» **What to work on**: Print the lines in the listing below that fall between the line with "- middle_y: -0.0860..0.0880" and the line with "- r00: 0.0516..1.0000", those two lines included, exactly as they stand and with nothing else.
★ ★ ★
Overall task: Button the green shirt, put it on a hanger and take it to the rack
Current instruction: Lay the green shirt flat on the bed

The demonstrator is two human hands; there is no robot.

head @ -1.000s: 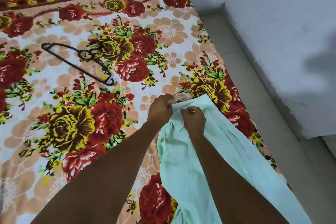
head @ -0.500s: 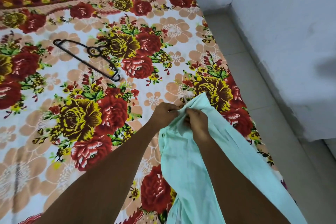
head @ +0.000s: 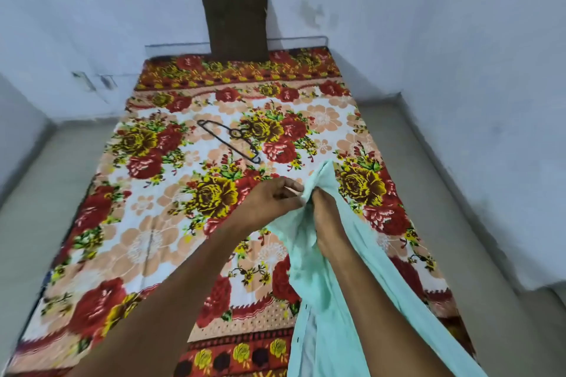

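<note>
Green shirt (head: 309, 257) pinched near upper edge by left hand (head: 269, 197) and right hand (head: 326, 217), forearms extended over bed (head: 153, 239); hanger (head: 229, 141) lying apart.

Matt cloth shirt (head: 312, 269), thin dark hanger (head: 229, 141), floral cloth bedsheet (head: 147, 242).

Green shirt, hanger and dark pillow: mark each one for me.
green shirt (head: 309, 257), head view, on the front panel below the hands.
hanger (head: 227, 140), head view, on its black bar.
dark pillow (head: 237, 26), head view, on its middle.
</note>
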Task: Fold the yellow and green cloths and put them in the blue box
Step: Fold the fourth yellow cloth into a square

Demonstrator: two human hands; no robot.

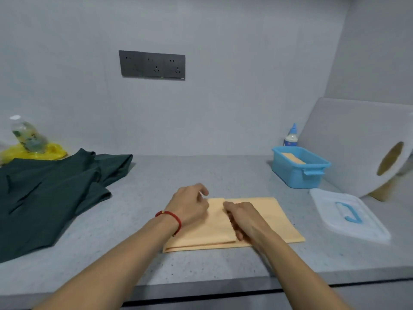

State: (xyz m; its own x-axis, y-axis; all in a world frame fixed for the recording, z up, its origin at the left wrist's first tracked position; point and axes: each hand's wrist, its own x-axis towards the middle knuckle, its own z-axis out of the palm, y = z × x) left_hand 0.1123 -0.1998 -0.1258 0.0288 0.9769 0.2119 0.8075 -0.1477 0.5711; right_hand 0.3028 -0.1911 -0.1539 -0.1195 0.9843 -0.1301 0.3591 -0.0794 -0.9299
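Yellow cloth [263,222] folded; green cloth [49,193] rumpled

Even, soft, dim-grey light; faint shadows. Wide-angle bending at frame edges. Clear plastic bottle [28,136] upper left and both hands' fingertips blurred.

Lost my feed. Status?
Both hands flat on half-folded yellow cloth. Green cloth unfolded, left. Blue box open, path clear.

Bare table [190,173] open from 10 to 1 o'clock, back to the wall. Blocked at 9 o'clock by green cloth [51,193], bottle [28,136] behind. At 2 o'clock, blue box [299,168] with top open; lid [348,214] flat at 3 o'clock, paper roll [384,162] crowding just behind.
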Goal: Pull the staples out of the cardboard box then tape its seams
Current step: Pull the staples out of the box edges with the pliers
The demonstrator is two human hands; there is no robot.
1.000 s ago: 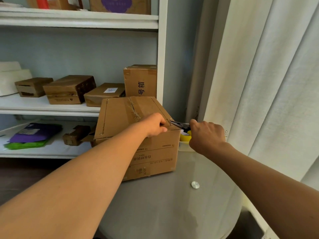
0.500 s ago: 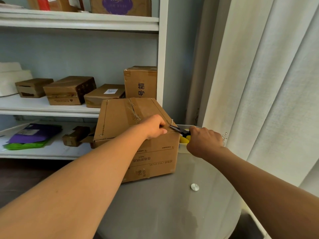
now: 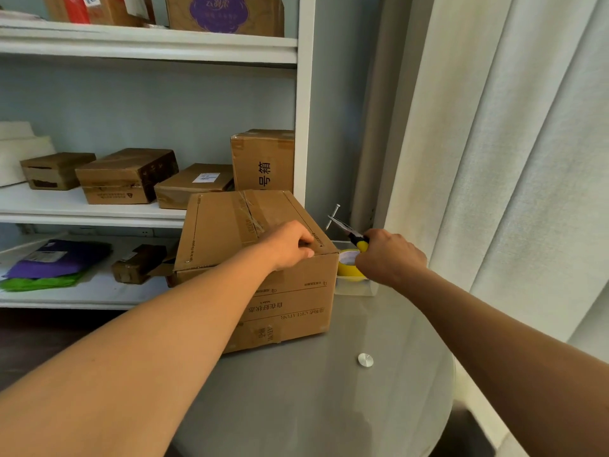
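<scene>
A brown cardboard box (image 3: 250, 258) with a taped top seam stands on a round glass table (image 3: 329, 407). My left hand (image 3: 290, 245) rests curled on the box's top near its right front corner. My right hand (image 3: 390, 258) grips yellow-handled pliers (image 3: 349, 230) just right of the box. The plier jaws hold a metal staple (image 3: 333, 216) in the air, clear of the box. A roll of yellow tape (image 3: 349, 268) lies in a small clear tray below my right hand.
White shelves (image 3: 99, 212) behind the box carry several smaller cardboard boxes and purple and green bags. A white curtain (image 3: 510, 159) hangs at the right. A round metal disc (image 3: 365, 360) sits in the glass tabletop.
The pliers have pulled the staple out of the box's right top edge and lifted it up and to the right. My left hand stays on the box.
</scene>
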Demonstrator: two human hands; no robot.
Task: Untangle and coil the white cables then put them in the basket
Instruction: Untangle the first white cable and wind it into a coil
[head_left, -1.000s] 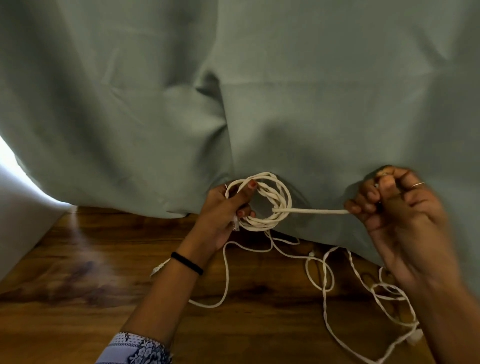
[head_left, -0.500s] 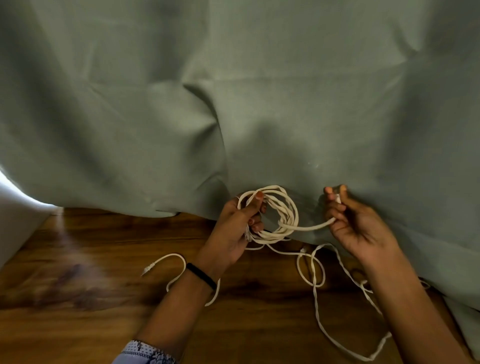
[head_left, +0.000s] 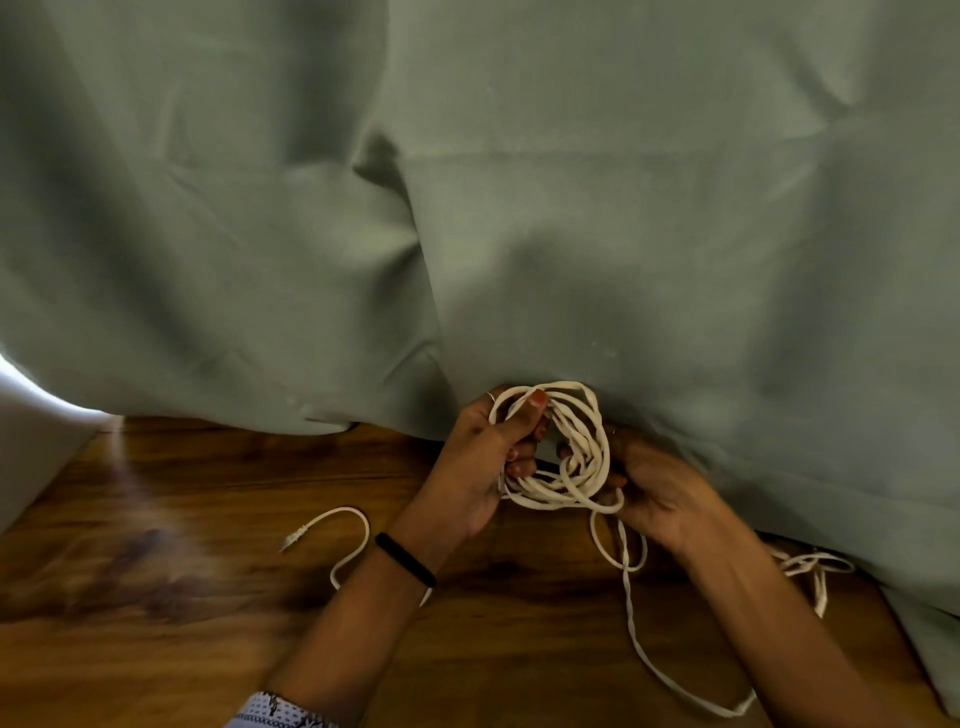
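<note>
Coil: the white cable coil (head_left: 558, 447) is up off the bench (head_left: 208, 623), held between my two hands right at the hem of the grey-green curtain (head_left: 467, 208).
Left hand: my left hand (head_left: 485, 467) is clamped on the left side of the coil, thumb pressed across the top strands, fingers curled in through the middle.
Right hand: my right hand (head_left: 657, 491) is curled round the coil's right side, pinching the newest turn against the bundle.
Loose tail: the uncoiled cable (head_left: 631, 597) drops from the coil's bottom edge, runs down the bench beside my right forearm and loops back at the lower right.
Other end: a plug end (head_left: 291, 540) lies on the bench just left of my left wrist.
Tangle: more white strands (head_left: 810, 564) sit bunched behind my right forearm, near the curtain hem; I can't tell how knotted they are.
Feel: I judge it light, thin and floppy, a little springy, so the turns will want to spring open.
Where to hold: best pinched across all the strands at one spot, as my left thumb does now.
Risk: tugging the tail hard could tighten that bunch.
Basket: not in view.
</note>
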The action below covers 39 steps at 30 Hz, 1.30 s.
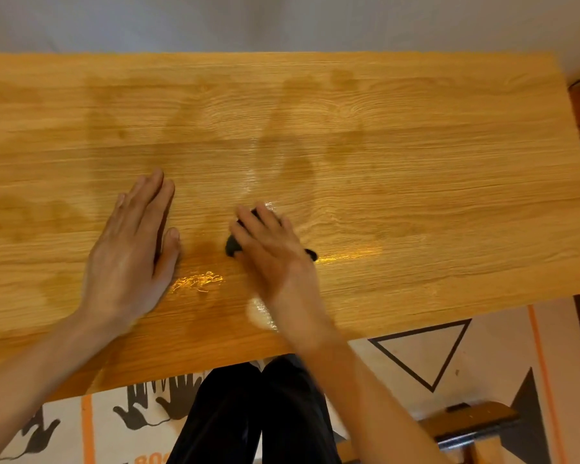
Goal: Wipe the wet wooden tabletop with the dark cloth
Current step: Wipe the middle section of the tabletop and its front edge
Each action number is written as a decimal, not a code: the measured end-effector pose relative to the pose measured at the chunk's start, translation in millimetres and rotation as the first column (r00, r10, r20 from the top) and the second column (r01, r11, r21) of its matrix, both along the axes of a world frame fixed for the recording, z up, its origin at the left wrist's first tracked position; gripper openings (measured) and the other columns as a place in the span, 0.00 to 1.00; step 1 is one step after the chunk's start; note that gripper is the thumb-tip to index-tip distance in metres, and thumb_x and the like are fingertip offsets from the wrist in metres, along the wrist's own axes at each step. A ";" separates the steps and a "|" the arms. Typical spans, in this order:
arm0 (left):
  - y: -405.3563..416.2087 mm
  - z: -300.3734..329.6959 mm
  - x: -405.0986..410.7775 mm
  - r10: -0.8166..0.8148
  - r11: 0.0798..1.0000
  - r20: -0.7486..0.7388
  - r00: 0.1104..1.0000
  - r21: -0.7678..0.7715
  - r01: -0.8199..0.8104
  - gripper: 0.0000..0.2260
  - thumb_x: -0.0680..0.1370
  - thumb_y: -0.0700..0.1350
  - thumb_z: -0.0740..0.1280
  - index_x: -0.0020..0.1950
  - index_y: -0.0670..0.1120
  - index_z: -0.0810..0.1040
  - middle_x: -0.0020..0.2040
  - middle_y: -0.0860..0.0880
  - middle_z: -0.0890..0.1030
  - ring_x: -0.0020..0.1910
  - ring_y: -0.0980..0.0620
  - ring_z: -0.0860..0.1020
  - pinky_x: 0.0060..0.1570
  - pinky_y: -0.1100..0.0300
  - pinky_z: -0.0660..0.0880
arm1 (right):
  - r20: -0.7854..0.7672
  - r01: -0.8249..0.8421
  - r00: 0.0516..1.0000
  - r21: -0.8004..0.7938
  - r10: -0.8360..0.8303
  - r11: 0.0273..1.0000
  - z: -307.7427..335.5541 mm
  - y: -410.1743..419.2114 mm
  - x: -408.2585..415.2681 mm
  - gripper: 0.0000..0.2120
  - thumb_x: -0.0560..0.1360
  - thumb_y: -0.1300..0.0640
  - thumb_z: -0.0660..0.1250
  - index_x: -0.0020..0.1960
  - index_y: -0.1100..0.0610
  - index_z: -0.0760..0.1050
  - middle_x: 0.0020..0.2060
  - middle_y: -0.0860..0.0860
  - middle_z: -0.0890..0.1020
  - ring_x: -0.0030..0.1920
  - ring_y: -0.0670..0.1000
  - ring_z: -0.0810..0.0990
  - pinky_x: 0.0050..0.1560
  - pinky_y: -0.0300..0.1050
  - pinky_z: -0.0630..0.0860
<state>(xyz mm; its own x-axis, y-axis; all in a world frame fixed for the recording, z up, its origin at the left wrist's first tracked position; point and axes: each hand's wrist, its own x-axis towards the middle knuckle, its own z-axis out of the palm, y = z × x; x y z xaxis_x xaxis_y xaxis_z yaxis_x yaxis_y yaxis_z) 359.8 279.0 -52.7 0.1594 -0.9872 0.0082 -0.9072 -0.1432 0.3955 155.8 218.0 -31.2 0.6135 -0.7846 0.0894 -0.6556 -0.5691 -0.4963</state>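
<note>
We see the cloth bunched under our right hand, near the middle of the worktop, fingers curled over it and pressing it down. Just left, our left hand lies flat, fingers stretched out together. Wet streaks darken the wood farther back.

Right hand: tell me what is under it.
Under the right hand lies the dark cloth, pressed on the wet wooden tabletop. Only its edges show beside the fingers and wrist; the hand covers the rest.
</note>
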 end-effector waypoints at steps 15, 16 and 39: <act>-3.6 -0.3 1.6 0.005 0.999 0.059 0.998 0.053 -0.008 0.28 0.84 0.52 0.51 0.82 0.41 0.57 0.83 0.45 0.56 0.81 0.53 0.50 0.80 0.62 0.41 | 0.006 0.057 0.998 0.138 -0.059 0.989 8.7 -1.1 -116.8 0.17 0.79 0.60 0.61 0.67 0.59 0.72 0.69 0.57 0.72 0.75 0.54 0.61 0.77 0.48 0.51; -4.4 -0.3 0.8 0.010 0.999 0.060 0.998 0.052 -0.013 0.28 0.84 0.52 0.51 0.82 0.41 0.57 0.83 0.45 0.56 0.81 0.53 0.50 0.80 0.63 0.41 | 0.013 0.030 0.999 0.137 -0.032 0.990 8.3 -2.0 -118.7 0.17 0.79 0.60 0.61 0.67 0.59 0.71 0.68 0.58 0.73 0.74 0.54 0.62 0.77 0.47 0.51; -4.8 7.7 -2.0 0.009 0.998 0.027 1.000 0.065 -0.011 0.26 0.84 0.49 0.53 0.81 0.41 0.59 0.83 0.44 0.56 0.82 0.49 0.53 0.80 0.60 0.43 | -0.024 0.290 0.957 0.024 -0.289 0.957 -1.2 -95.6 11.7 0.18 0.83 0.58 0.56 0.72 0.60 0.68 0.73 0.54 0.67 0.77 0.53 0.58 0.78 0.53 0.51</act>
<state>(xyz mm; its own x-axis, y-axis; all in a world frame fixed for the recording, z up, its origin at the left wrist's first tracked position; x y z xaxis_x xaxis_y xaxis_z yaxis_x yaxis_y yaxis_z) 357.7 274.2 -45.1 0.1698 -0.9841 -0.0517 -0.9158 -0.1769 0.3607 167.5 122.4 -32.4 0.3613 -0.9308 0.0561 -0.8000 -0.3403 -0.4941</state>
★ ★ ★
» **Solved exercise**:
  - middle_y: -0.0860..0.0880
  - middle_z: -0.0890..0.1030
  - ring_x: -0.0020..0.1910
  - ring_y: -0.0980..0.0620
  - ring_z: -0.0860..0.1020
  - pinky_x: 0.0060..0.1570
  - pinky_y: -0.1100..0.0300
  - pinky_z: -0.0660..0.0880
arm1 (right):
  - r20: -0.7854..0.7672
  - r01: -0.8249..0.8421
  - r00: 0.0516..1.0000

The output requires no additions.